> _Problem statement_
Copy, from the entries below, each line in which the string "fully" appears.

> _Dataset_
□ □ □ □ □

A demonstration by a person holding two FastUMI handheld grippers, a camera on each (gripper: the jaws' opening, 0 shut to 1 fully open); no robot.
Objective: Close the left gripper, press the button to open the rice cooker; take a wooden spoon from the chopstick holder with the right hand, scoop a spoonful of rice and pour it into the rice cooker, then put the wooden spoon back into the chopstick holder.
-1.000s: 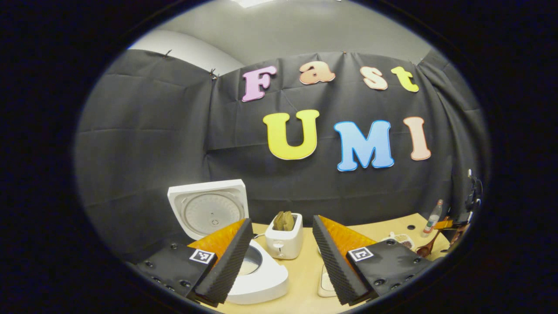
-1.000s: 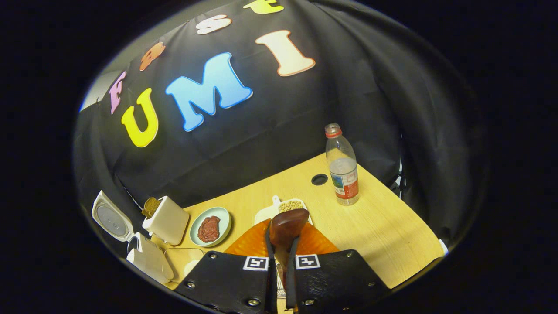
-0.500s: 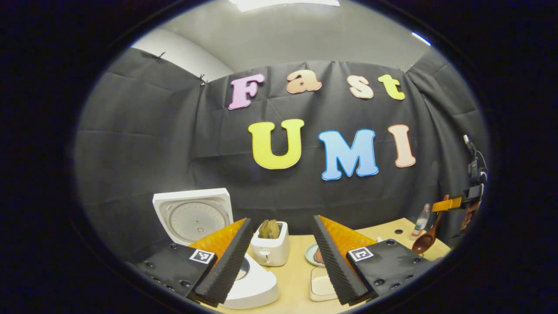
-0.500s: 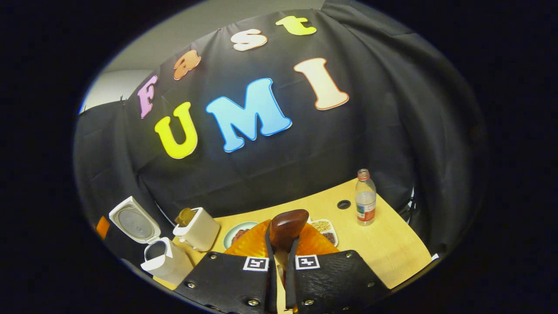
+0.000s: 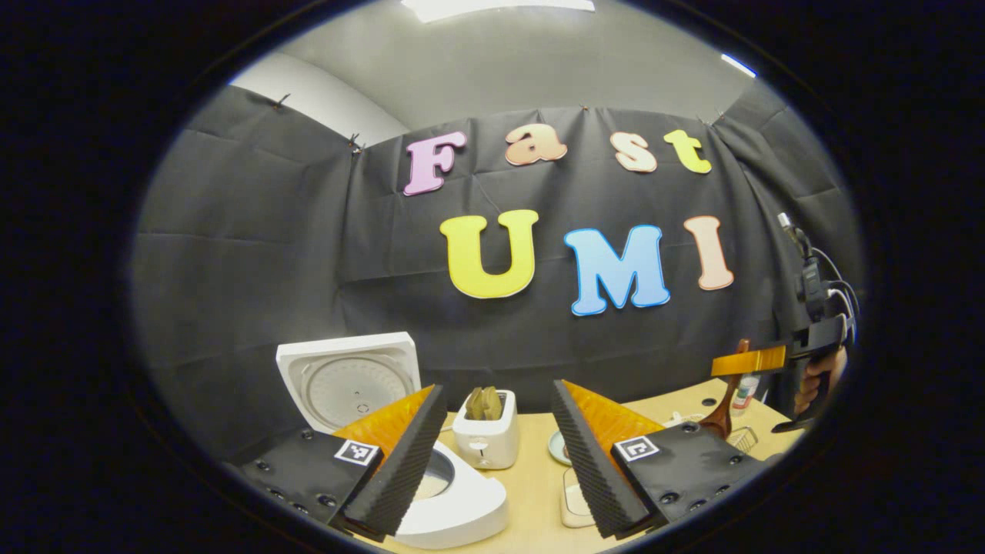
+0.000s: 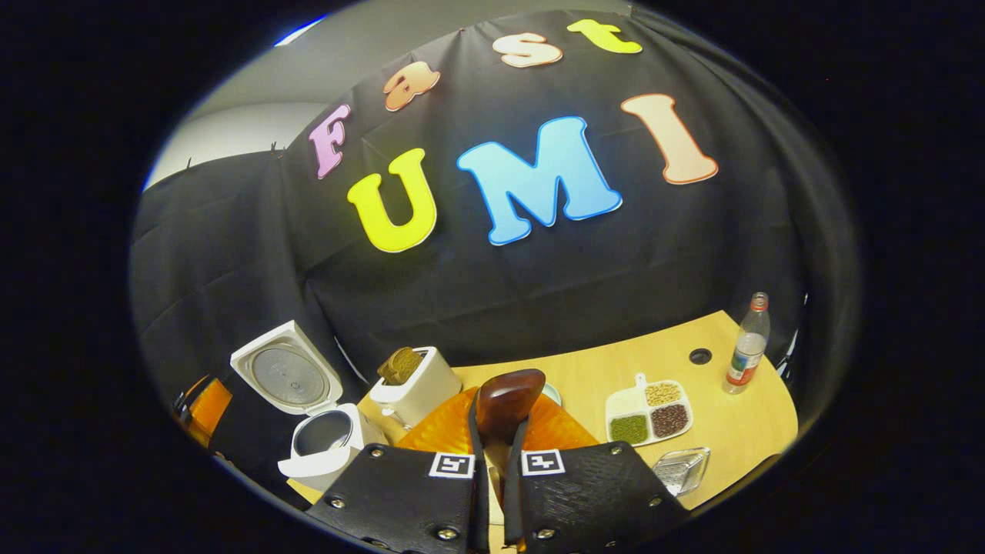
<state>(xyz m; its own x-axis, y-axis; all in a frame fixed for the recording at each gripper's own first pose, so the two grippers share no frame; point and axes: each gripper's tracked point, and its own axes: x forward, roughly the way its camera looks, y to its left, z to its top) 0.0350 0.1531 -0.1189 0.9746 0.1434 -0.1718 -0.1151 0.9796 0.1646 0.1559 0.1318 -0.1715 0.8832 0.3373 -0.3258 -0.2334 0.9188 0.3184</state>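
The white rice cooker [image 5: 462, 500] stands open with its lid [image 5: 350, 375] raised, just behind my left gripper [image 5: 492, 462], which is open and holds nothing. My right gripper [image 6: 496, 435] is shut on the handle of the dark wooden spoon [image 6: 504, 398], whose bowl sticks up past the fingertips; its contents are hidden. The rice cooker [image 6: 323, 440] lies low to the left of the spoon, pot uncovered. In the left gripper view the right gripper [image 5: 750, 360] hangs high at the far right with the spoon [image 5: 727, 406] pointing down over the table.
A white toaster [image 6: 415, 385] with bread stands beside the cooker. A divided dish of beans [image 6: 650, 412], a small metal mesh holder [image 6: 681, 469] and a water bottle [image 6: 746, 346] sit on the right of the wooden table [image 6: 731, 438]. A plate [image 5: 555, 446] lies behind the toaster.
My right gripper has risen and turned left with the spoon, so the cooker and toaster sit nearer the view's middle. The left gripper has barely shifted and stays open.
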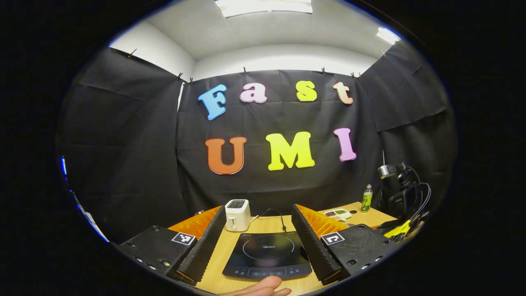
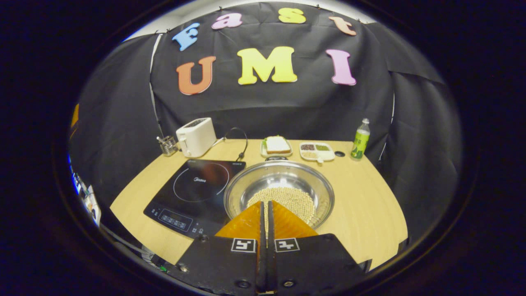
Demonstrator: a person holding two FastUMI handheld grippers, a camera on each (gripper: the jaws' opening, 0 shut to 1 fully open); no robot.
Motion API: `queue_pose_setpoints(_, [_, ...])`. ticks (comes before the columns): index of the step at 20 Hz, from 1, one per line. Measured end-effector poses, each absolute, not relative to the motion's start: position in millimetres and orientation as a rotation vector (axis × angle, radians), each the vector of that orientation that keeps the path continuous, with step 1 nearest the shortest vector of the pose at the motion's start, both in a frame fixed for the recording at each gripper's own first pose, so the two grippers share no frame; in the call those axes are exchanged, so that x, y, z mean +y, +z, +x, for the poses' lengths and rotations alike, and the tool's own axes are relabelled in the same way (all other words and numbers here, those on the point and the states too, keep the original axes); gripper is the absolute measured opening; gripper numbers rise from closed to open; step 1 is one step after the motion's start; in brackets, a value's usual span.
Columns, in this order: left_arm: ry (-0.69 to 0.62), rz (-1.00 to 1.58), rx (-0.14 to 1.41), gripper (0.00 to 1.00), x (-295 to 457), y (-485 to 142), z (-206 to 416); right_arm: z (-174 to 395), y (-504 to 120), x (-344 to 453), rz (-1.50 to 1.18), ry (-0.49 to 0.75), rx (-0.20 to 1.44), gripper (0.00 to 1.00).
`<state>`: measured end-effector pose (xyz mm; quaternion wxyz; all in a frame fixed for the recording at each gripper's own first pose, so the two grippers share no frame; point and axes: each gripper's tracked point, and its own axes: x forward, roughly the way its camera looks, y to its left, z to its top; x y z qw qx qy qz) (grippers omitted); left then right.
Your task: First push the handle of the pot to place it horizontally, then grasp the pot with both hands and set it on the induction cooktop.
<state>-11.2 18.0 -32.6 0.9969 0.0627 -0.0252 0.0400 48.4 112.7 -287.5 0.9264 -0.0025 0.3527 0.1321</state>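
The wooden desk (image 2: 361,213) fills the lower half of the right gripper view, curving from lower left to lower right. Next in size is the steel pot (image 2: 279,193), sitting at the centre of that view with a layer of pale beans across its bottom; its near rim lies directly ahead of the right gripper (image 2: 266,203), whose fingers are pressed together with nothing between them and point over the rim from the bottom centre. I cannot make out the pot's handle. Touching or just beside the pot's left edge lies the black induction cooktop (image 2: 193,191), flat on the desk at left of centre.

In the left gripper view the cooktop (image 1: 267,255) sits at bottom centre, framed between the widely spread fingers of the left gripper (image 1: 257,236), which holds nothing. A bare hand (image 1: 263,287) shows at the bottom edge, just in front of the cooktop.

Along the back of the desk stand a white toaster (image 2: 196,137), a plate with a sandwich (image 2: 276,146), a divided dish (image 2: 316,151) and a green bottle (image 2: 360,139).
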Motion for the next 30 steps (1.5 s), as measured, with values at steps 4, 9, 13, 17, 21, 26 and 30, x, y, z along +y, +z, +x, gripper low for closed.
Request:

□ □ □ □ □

> _Response to the task_
A demonstration by a person holding two FastUMI handheld grippers, a camera on each (gripper: the jaws' opening, 0 shut to 1 fully open); no robot.
Demonstrator: a person holding two FastUMI handheld grippers, a camera on each (gripper: the jaws' opening, 0 shut to 1 fully open); no robot.

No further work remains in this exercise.